Yabiladi : A la veille du Manifeste de l'Indépendance du Maroc, avez-vous entendu parler d’une grâce royale ?
Taline Moumni : Non, nous n’avons eu aucun écho. Mais j’insiste sur le fait que la grâce n’est pas un privilège, mais un droit pour tous les justiciables. La réduction de 10 mois que l’on a eu en décembre dernier n’est pas une victoire, c’est même scandaleux ! Je ne comprends pas comment on fait des verdicts qui diminuent entre deux, ça ne rime à rien. Il va falloir encore se battre pour aller jusqu’au bout. Aujourd’hui on attend deux choses : la libération et la réhabilitation de Zakaria.
Comment va Zakaria ?
TM : C’est un battant, il a un moral de champion ! Il ne se laisse pas abattre. Malgré cela, Zakaria ne peut s’empêcher d’avoir un sentiment de trahison vis-à-vis de son pays et jusqu’au jour d’aujourd’hui, il ne comprend pas pourquoi ça lui est arrivé à lui, comment le pays qu’il aime et pour lequel il a tant d’affection a pu lui infliger ça.
Et physiquement ?
TM : Il ne s’entraîne pas. Je ne sais pas s’il a maigri… je ne l’ai pas vu depuis le mois de juin dernier mais les associations qui lui rendent visite l’ont trouvé plutôt bien.
De votre côté, comment arrivez-vous à tenir ?
TM : Ca va, ça peut aller. Je vis au jour le jour. Je ne fais plus de projet, le terme «projet» est un mot qui ne fait plus partie de mon vocabulaire. Malgré cela, j’ai le moral et je ne lâche rien. Ca m’arrive parfois de craquer. Il y a aussi des moments de solitude. Je vis dans une angoisse perpétuelle en craignant qu’on puisse encore faire du mal à Zakaria.
Depuis son incarcération, comment communiquez-vous tous les deux ?

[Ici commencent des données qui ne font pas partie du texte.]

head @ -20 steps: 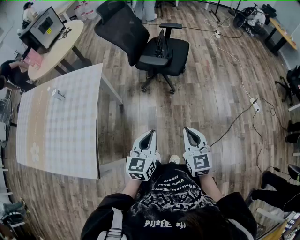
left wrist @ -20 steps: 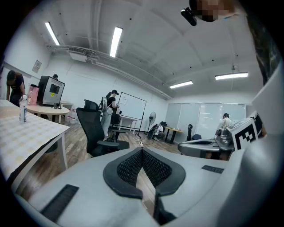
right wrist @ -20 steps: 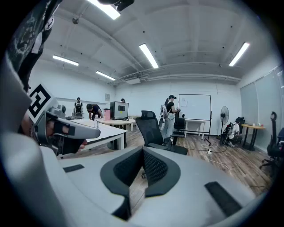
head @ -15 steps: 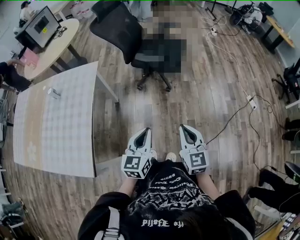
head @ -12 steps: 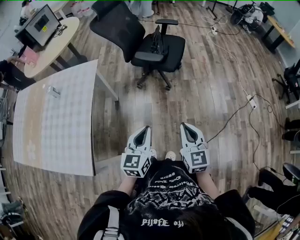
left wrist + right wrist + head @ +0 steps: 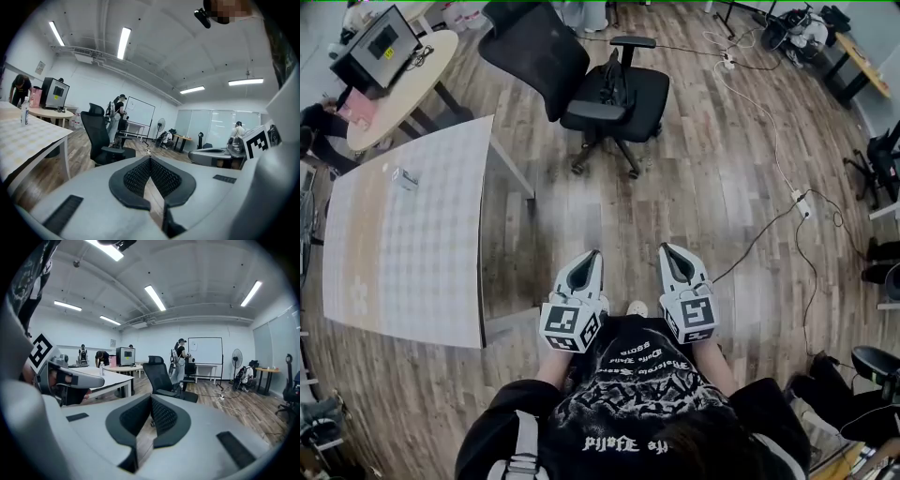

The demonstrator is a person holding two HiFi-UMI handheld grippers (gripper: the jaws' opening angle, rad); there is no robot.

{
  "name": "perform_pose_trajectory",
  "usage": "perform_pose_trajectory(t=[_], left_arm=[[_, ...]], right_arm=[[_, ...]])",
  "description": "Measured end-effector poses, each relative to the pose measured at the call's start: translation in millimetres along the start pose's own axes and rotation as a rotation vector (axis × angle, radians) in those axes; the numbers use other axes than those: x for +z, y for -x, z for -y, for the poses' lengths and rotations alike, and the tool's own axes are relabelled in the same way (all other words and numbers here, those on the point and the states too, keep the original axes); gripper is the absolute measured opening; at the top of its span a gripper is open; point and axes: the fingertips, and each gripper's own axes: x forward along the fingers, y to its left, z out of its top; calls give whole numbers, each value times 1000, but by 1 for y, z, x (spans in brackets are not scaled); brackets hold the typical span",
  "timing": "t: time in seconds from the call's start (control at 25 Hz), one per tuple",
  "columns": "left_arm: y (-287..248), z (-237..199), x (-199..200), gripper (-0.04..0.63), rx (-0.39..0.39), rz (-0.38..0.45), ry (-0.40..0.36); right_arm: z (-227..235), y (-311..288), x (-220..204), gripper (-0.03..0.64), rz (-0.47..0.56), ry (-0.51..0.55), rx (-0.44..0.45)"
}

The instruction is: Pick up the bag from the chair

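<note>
**Hard to make out.** The bag (image 6: pixel 617 86) is a dark, narrow shape on the dark seat of the chair (image 6: pixel 581 70), between the armrests. Its outline merges with the seat, so its form cannot be read. In the left gripper view the chair (image 6: pixel 99 139) is small and side-on, and no bag can be told apart on it. The same holds for the chair (image 6: pixel 163 377) in the right gripper view. The person's torso hides both hands in the head view.

**Bag and jaws.**
- Left gripper (image 6: pixel 592 256): well short of the chair, on the person's side of it, pointing toward it. In its own view the left gripper (image 6: pixel 150 160) has its jaws closed tip to tip, with nothing between them.
- Right gripper (image 6: pixel 667 250): beside the left, equally far from the chair. In its own view the right gripper (image 6: pixel 151 399) also has its jaws closed and empty.
- The bag lies well apart from both, with bare floor (image 6: pixel 694 197) between.
- The table (image 6: pixel 403 234) stands left of the chair.

**Change from the earlier frame.** Both grippers keep the same side-by-side pose, jaws closed as before. The chair and table have shifted slightly up and left in the head view.
</note>
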Motion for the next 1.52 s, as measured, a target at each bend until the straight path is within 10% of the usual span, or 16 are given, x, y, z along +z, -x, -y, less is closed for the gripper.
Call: perform_pose_trajectory(t=[0.16, 0.48, 0.76, 1.52], left_arm=[[4, 0, 0, 7, 16, 22, 11], [-3, 9, 5, 283, -6, 21, 7], [-9, 11, 23, 367, 67, 81, -30], [-79, 45, 1, 367, -55, 14, -6]], right_arm=[[-1, 3, -3, 92, -6, -13, 31], [11, 4, 2, 313, 32, -39, 23], [34, 13, 6, 321, 61, -56, -8], [83, -4, -21, 321, 29, -98, 26]])
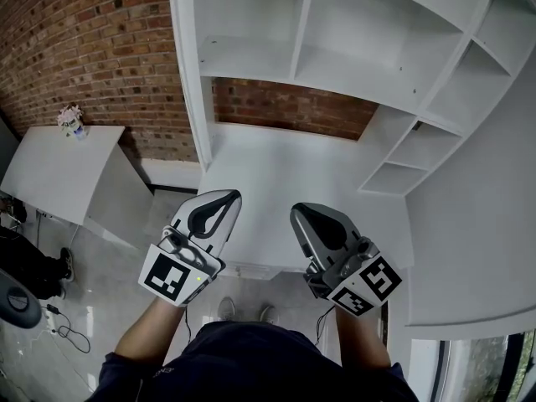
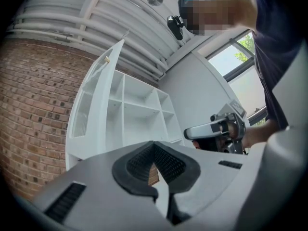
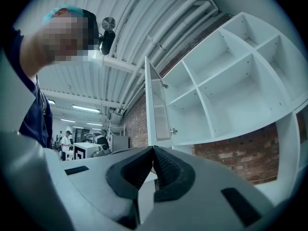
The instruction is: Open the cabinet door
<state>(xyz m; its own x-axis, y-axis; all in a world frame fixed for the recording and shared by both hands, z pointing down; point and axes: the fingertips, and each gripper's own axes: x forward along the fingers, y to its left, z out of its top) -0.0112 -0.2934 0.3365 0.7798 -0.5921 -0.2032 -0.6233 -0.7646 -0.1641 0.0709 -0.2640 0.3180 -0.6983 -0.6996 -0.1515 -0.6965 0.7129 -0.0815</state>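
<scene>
The white cabinet (image 1: 352,48) of open shelves stands above a white desk top (image 1: 276,182). Its door (image 1: 188,65) is swung out at the left and shows edge-on in the head view. In the left gripper view the door (image 2: 103,95) stands open beside the shelves, and the right gripper view shows the door (image 3: 156,105) with its hinge. My left gripper (image 1: 219,201) and right gripper (image 1: 306,216) hang side by side over the desk's near edge, below the door and apart from it. Both are shut, with nothing between the left gripper's (image 2: 154,147) pads or the right gripper's (image 3: 153,150) pads.
A brick wall (image 1: 92,40) runs behind the cabinet. A white table (image 1: 59,170) at the left carries a small flower pot (image 1: 71,122). Cables and a dark chair base (image 1: 17,304) lie on the floor at the lower left. A tall white panel (image 1: 477,224) closes the right side.
</scene>
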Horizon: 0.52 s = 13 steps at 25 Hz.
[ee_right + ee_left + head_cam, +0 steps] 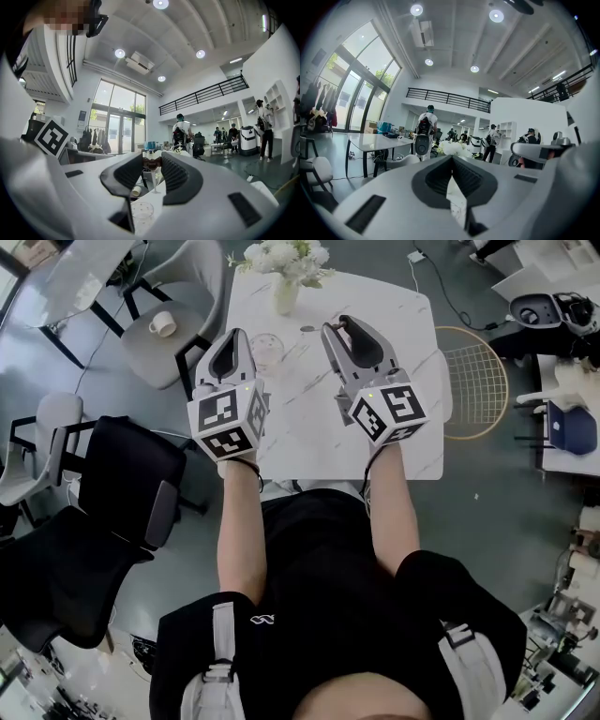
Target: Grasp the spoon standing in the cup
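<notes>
A clear glass cup (265, 351) stands on the white marble table (412, 427), just right of my left gripper's fingers. It shows again low between my right gripper's jaws as the cup (141, 212). I cannot make out a spoon in it in any view. My left gripper (238, 334) is held above the table's left half; its jaws meet at the tips with nothing between them (452, 159). My right gripper (345, 326) hovers over the table's middle. Its jaws stand apart and empty (152, 164).
A vase of white flowers (284, 277) stands at the table's far edge, also seen as the vase (153, 180). A grey chair with a white mug (162, 324) is at the left, a black office chair (122, 474) nearer. A gold wire stool (473, 381) sits right.
</notes>
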Tool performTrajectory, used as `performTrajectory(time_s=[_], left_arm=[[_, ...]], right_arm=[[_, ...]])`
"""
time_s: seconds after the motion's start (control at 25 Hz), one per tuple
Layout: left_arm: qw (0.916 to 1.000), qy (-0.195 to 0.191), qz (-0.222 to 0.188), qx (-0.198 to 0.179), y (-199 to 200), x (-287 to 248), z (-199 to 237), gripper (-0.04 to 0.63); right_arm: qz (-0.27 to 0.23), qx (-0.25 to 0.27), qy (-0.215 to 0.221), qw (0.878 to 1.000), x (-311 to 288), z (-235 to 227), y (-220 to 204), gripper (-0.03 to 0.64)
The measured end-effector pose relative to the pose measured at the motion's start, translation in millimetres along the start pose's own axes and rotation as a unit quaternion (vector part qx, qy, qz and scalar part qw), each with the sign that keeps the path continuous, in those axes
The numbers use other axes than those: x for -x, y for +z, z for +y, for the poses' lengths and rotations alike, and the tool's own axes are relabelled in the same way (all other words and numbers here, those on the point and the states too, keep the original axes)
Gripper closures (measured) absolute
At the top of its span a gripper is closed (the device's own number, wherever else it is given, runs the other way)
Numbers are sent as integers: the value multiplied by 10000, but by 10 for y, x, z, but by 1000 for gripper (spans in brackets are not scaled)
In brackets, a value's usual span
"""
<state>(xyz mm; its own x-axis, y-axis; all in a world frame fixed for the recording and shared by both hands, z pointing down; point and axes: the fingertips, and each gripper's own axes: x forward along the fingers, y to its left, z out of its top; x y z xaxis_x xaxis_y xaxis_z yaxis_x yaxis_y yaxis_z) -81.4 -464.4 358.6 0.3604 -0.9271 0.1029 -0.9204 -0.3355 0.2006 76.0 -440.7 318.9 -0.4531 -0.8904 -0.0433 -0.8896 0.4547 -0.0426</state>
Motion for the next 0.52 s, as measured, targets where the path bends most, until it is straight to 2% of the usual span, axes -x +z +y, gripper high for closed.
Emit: performTrajectory(time_s=[0.52], left_arm=[[10000,11,33,88,-21,-88,28,580]], right_arm=[[90,12,22,10000,-37,-50,-59,485]])
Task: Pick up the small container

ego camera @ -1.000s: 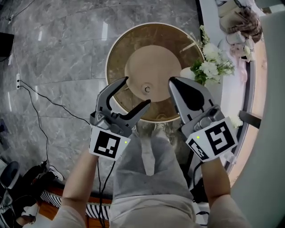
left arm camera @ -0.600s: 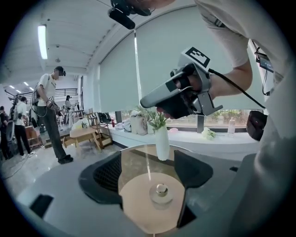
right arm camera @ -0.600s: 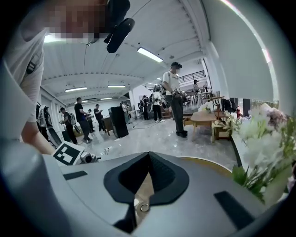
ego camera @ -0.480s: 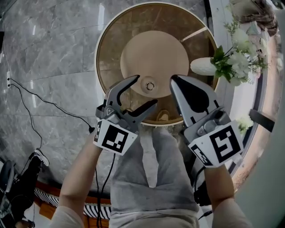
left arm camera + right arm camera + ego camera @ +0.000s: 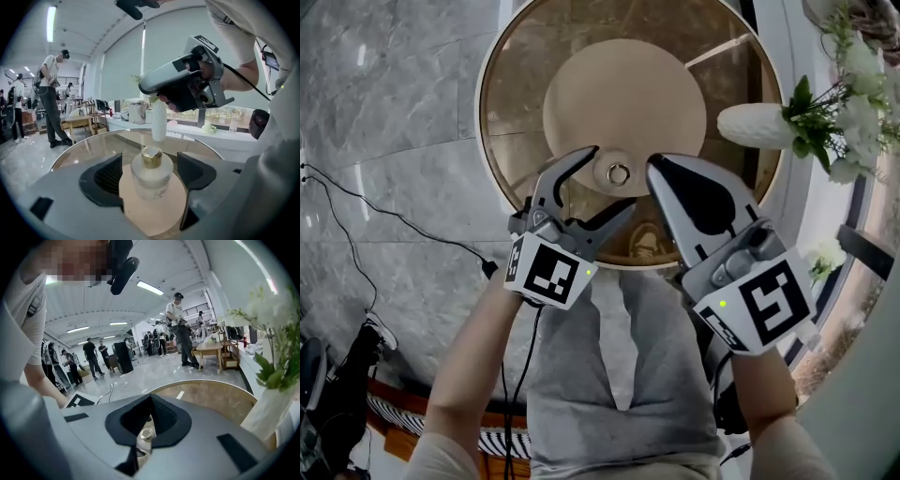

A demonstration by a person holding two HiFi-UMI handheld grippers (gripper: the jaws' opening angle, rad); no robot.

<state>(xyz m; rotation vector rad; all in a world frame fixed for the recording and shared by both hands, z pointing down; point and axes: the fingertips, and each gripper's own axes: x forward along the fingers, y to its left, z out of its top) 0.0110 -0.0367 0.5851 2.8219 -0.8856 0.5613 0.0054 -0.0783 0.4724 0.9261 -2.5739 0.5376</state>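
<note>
Both claws now closer in. Gold-capped frosted bottle point(image 5: 151, 176) upright at beige disc point(image 5: 619, 84) centre, between wide-open left claw point(image 5: 609, 180) jaws, untouched. Right claw point(image 5: 658, 167) shut, empty, over disc. Risk, I judge: uneven closing or right claw nudge topples bottle.

grey marble floor point(image 5: 394, 141), wooden tables point(image 5: 208, 350), ceiling strip lights point(image 5: 150, 288).
</note>
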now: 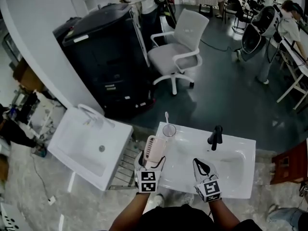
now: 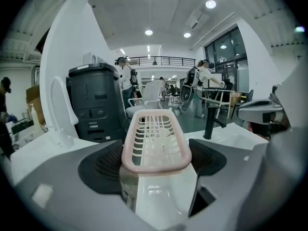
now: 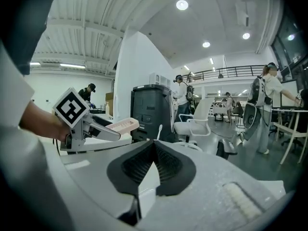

TM : Au départ, quand il était à la prison Zaki à Salé, il y avait une cabine téléphonique et il m’appelait avec une télécarte. Puis il a été transféré en mars dernier vers une autre prison à 200 kilomètres de Rabat et là bas, il n’y avait plus aucune cabine téléphonique. Donc je prenais de ses nouvelles via sa famille qui allait lui rendre visite une fois par mois. Une fois par mois seulement parce que c’est loin et aussi parce que les gardiens rackettaient les familles en ponctionnant sur la nourriture qu’elles apportaient aux prisonniers. Cela arrivait beaucoup pendant le Ramadan. C’est une honte ! Les gardiens rentrent le soir pour manger avec leur famille mais ça ne les gênait pas de piocher un litre de lait sur un pack de six, par exemple, amené à un prisonnier. Depuis octobre dernier, il a été re-transféré vers la prison Zaki et on peut se parler par téléphone.
Comment se passe son quotidien en prison ?
TM : Il a le droit à des intimidations de la part des gardiens à cause de mes différentes interventions dans les médias. Ils l’ont menacé de torture à plusieurs reprises. Au mois d’octobre dernier, on lui a même dit «tu ne connais pas la torture toi en prison, tu vas voir ce que c’est !» Il vit aussi avec des prisonniers de droit commun, des tueurs, des pédophiles, des escrocs. Ce qui m’a choqué le plus c’est qu’il est avec des zoophiles qui filmaient en plus leurs actions dégoûtantes. Ces derniers ont pris 5 ans de prison et en plus ils ont le droit de voir leur peine réduite et mon mari a pris 3 ans. C’est ça la justice ?!
Qu’allez-vous faire quand Zakaria sera sorti de prison dans moins de 5 mois ?
TM : La priorité c’est qu’il rentre vivant. Mais je n’ai pas de projets aujourd’hui. Je souhaite retrouver une vie normale. Je ne pense pas faire des enfants… vouloir faire des enfants dans ce monde d’injustice, ça me fait réfléchir à deux fois.
Avec le calvaire que vous vivez, quels sont vos sentiments vis-à-vis du Maroc ?
TM : J’ai beaucoup de tendresse pour le Maroc. D’une part, parce que c’est le pays de naissance de mon mari. Aujourd’hui, je n’ai pas de rancœur vis-à-vis de ce pays mais beaucoup plus envers la justice marocaine. J’espère que toutes ces promesses de la fin de l’arbitraire vont être tenues et qu’il va y avoir de sérieuses réformes à ce niveau-là. Le peuple marocain est un peuple que j’aime, le Maroc est un pays magnifique mais il mérite mieux que cela.